しかしそんな私のまとまりのない思考も、先生が何気なくおっしゃった次の言葉に一瞬で釘付けになった。
「……それでね、実は娘が水本さんのファンなのよ」
「え?」
私はあからさまにうろたえて聞き返した。
先生は私の驚きを喜びの反応と捉えたらしく、そのまま続けておっしゃった。
「前の演奏会の時にね、水本さんがソロを吹いたじゃない? あれがすごく気に入ったみたいなのよ」
「娘さんが見に来ていらしたんですか?」
以前、先生に娘がいらっしゃるという話は聞いていた。
でも、その時はコンサートに連れて行くような年齢ではなかったように記憶している。
そう言ったら、「もう小学三年生よ」と返されて、びっくりしてしまった。
確かに、私が先生にお会いしてからもう二年半過ぎているのだから、その歳月だけ子供が成長するのは当然である。

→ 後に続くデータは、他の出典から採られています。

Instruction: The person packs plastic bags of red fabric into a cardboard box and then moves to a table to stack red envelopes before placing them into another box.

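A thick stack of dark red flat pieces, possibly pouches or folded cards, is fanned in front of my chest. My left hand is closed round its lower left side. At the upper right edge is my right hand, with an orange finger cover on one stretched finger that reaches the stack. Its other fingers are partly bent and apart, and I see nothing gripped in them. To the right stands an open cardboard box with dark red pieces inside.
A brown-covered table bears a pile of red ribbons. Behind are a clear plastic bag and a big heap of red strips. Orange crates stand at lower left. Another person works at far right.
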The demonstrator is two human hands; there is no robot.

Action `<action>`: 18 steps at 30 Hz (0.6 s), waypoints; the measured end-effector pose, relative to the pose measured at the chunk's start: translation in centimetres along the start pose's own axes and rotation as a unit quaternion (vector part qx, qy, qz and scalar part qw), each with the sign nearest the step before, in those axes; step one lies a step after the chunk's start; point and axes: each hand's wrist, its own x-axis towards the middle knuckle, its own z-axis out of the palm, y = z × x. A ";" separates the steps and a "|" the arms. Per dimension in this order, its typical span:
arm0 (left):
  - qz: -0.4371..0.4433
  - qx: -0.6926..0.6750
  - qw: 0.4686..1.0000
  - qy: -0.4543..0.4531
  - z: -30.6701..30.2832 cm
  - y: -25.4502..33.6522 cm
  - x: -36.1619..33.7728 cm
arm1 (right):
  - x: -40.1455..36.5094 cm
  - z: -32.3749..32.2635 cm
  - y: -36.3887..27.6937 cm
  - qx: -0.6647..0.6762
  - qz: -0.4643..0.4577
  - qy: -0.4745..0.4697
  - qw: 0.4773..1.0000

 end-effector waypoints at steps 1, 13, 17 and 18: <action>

しかし、それにしても月日が経つのは早いものだと、しみじみ感じずにはいられなかった。
「……そしたらアイドルの方の水本さんにも興味が移って、ほら、前に水本さんが出したCD、あれを聞かせたらこれがまた気に入っちゃってね。ライブのDVDも家でよく観てるのよ。そうしたら今度ドラマに出演するって言うじゃない? うちの子ったらすごく喜んで、楽しみにしていたんだから」
先生は、それから優しく私に微笑みかけて、
「もっと自分に自信を持ちなさい」
とおっしゃった。
私は、なんと答えて良いやら、震える声で「はい」と返事するのが精一杯だった。
帰り際、先生は例のチャーミングな笑顔で「次の演奏会もたぶん見に来ると思うから」とおっしゃって、私を応援するように小さく手を振り、見送りに出てくださった。